24 October is World Polio Day. The day was established by Rotary International over ten years ago, to mark the birth of Jonas Salk, who developed the first effective polio vaccine with his team in 1952. Since then, we have almost completely eliminated polio worldwide – but the virus remains endemic to some countries, meaning people everywhere are still at risk.
Polio (short for poliomyelitis) is caused by the poliovirus. The disease is often referred to as infantile paralysis, as it mainly affects children under five and can cause irreversible paralysis if the virus spreads to the nervous system. The word poliomyelitis comes from the Greek ‘polio’ (grey) and ‘myelos’ (marrow, referring to the spinal cord).
Symptoms and transmission
Polio is highly infectious and is transmitted by the faecal-oral route. This includes contact with the faeces of an infected person, but also with water or food that has been contaminated, either directly or by flies. Poor sanitation greatly increases the risk of infection.
Most polio infections are asymptomatic, but infected people can still spread the virus to others. Symptoms develop in around a quarter of cases, and include fever, tiredness, headache, vomiting, stiffness in the neck and pain in the limbs. Around 0.5% of cases lead to permanent paralysis, and around one in ten paralysed patients die when the virus attacks the neurons of the brainstem, ultimately causing the respiratory muscles to stop working.
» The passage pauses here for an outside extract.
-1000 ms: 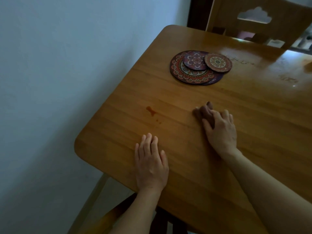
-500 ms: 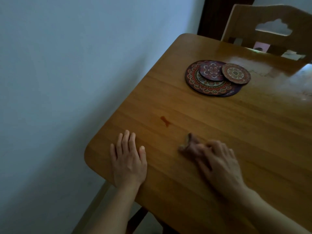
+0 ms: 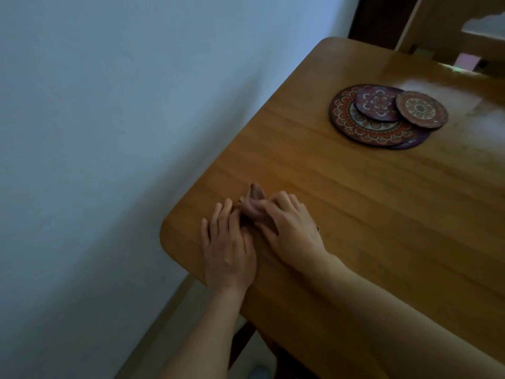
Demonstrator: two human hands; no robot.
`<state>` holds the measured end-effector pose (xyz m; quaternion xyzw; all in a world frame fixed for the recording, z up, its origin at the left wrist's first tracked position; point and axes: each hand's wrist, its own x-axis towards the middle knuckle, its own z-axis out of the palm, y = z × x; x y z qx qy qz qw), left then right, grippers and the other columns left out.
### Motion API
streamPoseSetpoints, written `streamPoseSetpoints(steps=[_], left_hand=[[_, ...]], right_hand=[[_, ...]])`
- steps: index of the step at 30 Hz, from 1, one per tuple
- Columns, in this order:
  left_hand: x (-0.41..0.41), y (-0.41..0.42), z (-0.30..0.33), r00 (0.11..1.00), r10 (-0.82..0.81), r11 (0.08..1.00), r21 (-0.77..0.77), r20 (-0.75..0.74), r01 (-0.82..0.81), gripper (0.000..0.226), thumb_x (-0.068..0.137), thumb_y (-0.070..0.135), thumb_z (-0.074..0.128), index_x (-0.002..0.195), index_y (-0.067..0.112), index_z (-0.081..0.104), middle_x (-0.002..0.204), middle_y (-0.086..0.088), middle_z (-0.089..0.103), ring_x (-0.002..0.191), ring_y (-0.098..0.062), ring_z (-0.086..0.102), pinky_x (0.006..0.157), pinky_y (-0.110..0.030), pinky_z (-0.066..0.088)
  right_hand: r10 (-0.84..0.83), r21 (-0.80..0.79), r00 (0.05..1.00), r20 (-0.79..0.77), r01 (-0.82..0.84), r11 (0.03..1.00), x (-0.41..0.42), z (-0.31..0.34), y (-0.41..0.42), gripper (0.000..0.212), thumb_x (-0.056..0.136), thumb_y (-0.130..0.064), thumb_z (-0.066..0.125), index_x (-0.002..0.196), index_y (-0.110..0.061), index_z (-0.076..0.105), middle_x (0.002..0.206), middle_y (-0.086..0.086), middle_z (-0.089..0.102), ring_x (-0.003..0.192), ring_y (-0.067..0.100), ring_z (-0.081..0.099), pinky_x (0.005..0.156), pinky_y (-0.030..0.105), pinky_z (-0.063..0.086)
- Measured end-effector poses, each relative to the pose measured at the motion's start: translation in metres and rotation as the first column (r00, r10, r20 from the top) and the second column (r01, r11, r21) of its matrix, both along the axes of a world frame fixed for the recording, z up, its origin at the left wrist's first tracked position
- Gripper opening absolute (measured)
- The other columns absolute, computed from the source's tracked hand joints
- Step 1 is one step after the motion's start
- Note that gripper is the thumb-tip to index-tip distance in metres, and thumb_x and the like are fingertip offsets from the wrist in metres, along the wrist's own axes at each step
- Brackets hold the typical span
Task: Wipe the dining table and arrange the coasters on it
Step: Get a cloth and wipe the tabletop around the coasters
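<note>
Low in the frame's centre, the right hand (image 3: 293, 233) pinches a brown cloth (image 3: 252, 205) against the table (image 3: 341, 203). The left hand (image 3: 226, 247) lies flat beside it — fingers straight, touching the cloth. The coasters (image 3: 388, 114) overlap at upper right — well apart.

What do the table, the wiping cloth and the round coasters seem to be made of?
Table: probably wood under a glossy varnish; grain lines and window glare show. Cloth: soft brownish fabric, bunched under the right hand. Coasters: thin stiff discs with printed mandala patterns, matte; the material underneath cannot be told.
</note>
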<state>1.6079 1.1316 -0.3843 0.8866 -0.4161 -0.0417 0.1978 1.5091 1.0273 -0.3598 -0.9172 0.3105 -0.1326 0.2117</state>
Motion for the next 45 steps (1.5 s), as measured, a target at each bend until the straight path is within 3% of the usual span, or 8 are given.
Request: streamPoseSetpoints(steps=[6, 10, 15, 19, 23, 30, 38, 45], left_hand=[[-0.002, 0.001, 0.006, 0.991, 0.037, 0.989, -0.138, -0.129, -0.055, 0.054, 0.085, 0.019, 0.028, 0.133, 0.014, 0.051, 0.149, -0.003, 0.044, 0.145, -0.016, 0.027, 0.123, -0.042, 0.008], [-0.003, 0.001, 0.005, 0.996, 0.017, 0.992, -0.122, -0.084, -0.028, 0.056, 0.085, 0.021, 0.023, 0.132, 0.013, 0.052, 0.149, -0.004, 0.043, 0.146, -0.018, 0.026, 0.123, -0.043, 0.008], [-0.004, -0.003, 0.001, 0.996, 0.039, 0.995, -0.09, -0.078, -0.046, 0.052, 0.088, 0.021, 0.025, 0.132, 0.017, 0.052, 0.152, 0.0, 0.04, 0.147, -0.015, 0.023, 0.123, -0.04, 0.005], [-0.004, -0.004, 0.0, 0.997, 0.033, 0.995, -0.091, -0.069, -0.04, 0.052, 0.086, 0.021, 0.025, 0.131, 0.018, 0.053, 0.151, 0.0, 0.041, 0.146, -0.014, 0.023, 0.123, -0.042, 0.006], [-0.003, -0.003, -0.002, 0.997, 0.03, 0.994, -0.104, -0.072, -0.038, 0.053, 0.086, 0.025, 0.024, 0.131, 0.019, 0.053, 0.151, 0.0, 0.041, 0.146, -0.014, 0.023, 0.123, -0.04, 0.005], [0.0, 0.001, -0.001, 0.989, 0.03, 0.975, -0.212, -0.148, -0.061, 0.046, 0.091, 0.025, 0.026, 0.12, 0.016, 0.059, 0.146, -0.003, 0.05, 0.143, -0.016, 0.031, 0.122, -0.037, 0.009], [-0.002, -0.002, -0.004, 0.993, 0.016, 0.988, -0.149, -0.114, -0.033, 0.046, 0.095, 0.032, 0.024, 0.124, 0.02, 0.058, 0.15, 0.0, 0.043, 0.146, -0.013, 0.023, 0.123, -0.036, 0.002], [-0.001, -0.001, 0.001, 0.991, 0.007, 0.985, -0.169, -0.137, -0.03, 0.054, 0.095, 0.048, 0.022, 0.134, 0.021, 0.049, 0.149, 0.001, 0.044, 0.143, -0.014, 0.029, 0.122, -0.041, 0.012]], right_hand=[[0.044, 0.269, 0.999, 0.01, -0.045, 0.962, -0.075, 0.019, 0.035, 0.027, 0.094, -0.047, 0.045, 0.119, -0.047, 0.055, 0.111, -0.023, 0.046, 0.097, -0.001, 0.043, 0.081, 0.021, 0.043], [-0.381, 0.665, 0.876, 0.296, 0.098, 0.741, -0.078, 0.051, -0.002, 0.017, 0.097, -0.021, 0.056, 0.085, -0.027, 0.067, 0.078, -0.018, 0.064, 0.069, -0.002, 0.057, 0.062, 0.019, 0.047], [-0.574, 0.286, 0.812, -0.105, 0.578, 0.764, -0.104, 0.036, -0.074, 0.053, 0.095, -0.048, 0.052, 0.143, -0.032, 0.037, 0.14, 0.004, 0.046, 0.126, 0.025, 0.044, 0.101, 0.046, 0.04], [-0.415, 0.023, 0.871, -0.265, 0.435, 0.9, -0.094, 0.005, -0.064, 0.057, 0.095, -0.06, 0.038, 0.148, -0.039, 0.032, 0.16, 0.002, 0.013, 0.145, 0.029, 0.009, 0.117, 0.047, 0.015], [-0.37, 0.009, 0.887, -0.277, 0.388, 0.922, -0.044, -0.001, -0.053, 0.07, 0.094, -0.068, 0.022, 0.153, -0.03, 0.025, 0.164, 0.002, 0.005, 0.15, 0.025, -0.001, 0.121, 0.043, 0.003], [0.29, -0.046, 0.917, -0.275, -0.313, 0.949, -0.058, -0.004, 0.026, 0.061, 0.095, -0.055, 0.03, 0.151, -0.031, 0.027, 0.162, -0.003, 0.014, 0.15, 0.019, 0.005, 0.12, 0.042, 0.005], [-0.291, -0.035, 0.944, -0.157, 0.289, 0.957, -0.101, -0.005, -0.083, 0.053, 0.1, -0.037, 0.044, 0.149, -0.022, 0.035, 0.16, 0.004, 0.027, 0.149, 0.021, 0.016, 0.121, 0.036, 0.011], [-0.072, -0.037, 0.984, -0.164, 0.067, 0.997, 0.017, -0.007, -0.056, 0.055, 0.1, -0.047, 0.038, 0.15, -0.024, 0.033, 0.161, 0.004, 0.021, 0.15, 0.023, 0.012, 0.121, 0.036, 0.005]])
Post-polio syndrome (PPS) is a complication where symptoms return many years after the person has recovered. There is no cure, but the condition can be managed. It is still unclear exactly what causes PPS – current theories suggest that nerves in the spinal cord slowly deteriorate after the initial infection, leading to muscle pain, weakness and fatigue. We do know that PPS is not caused by poliovirus remaining dormant in the body, which means that the syndrome isn’t contagious like polio is.
There is no cure for polio, but it is entirely preventable with a vaccine that is given multiple times. There are two kinds of vaccine: inactivated polio vaccine (IPV), which is made from poliovirus killed with formalin, and oral polio vaccine (OPV), which is made from live but weakened poliovirus strains. Both of these give lifelong protection against polio.
OPV is cheap to produce and suited for mass vaccination campaigns because it is delivered orally (drops of the vaccine used to be added to sugar cubes and given to children to eat). However, because the virus is still in (an attenuated) live form, in extremely rare cases it can mutate into a more dangerous strain that causes paralysis, known as circulating vaccine-derived poliovirus (cVDPV).
cVDPV occurs when not enough people in a population are immunised against the disease. In these cases, the attenuated virus remains in circulation, because it continues to replicate inside people who haven’t been vaccinated and spreads to others. The longer this strain is in circulation, the greater the chance that it will mutate and cause paralysis.
In September 2015, three new cases of cVDPV were confirmed in Ukraine and Mali – countries which were previously polio-free, but have low rates of immunisation. cVDPV should not scare people from being vaccinated, as under-immunisation is precisely what leads to it in the first place. Out of the 10 billion doses of OPV that have been administered since 2000, only 24 outbreaks of cVDPV have occurred. The way to prevent (and deal with) outbreaks is make sure everyone in a population is vaccinated.
Global efforts to eliminate polio have resulted in a 99% decrease in the number of cases since 1998. We are closer than ever to a world completely free from polio. Just last month, the World Health Organization announced that the disease is no longer endemic to Nigeria, which has gone more than a year without any cases of reported wild poliovirus. Nigeria was the last country in Africa to eradicate polio and if it stays this way for three years, Africa as a continent will be designated polio-free.
Polio now remains endemic to only two countries: Afghanistan and Pakistan. Until virus transmission is interrupted in these countries, all other countries remain at risk, especially those with poor public health services. Vaccination campaigns are key to preventing future outbreaks, which means public trust in immunisation must be fought for, and maintained, if we are to finally rid the world of polio.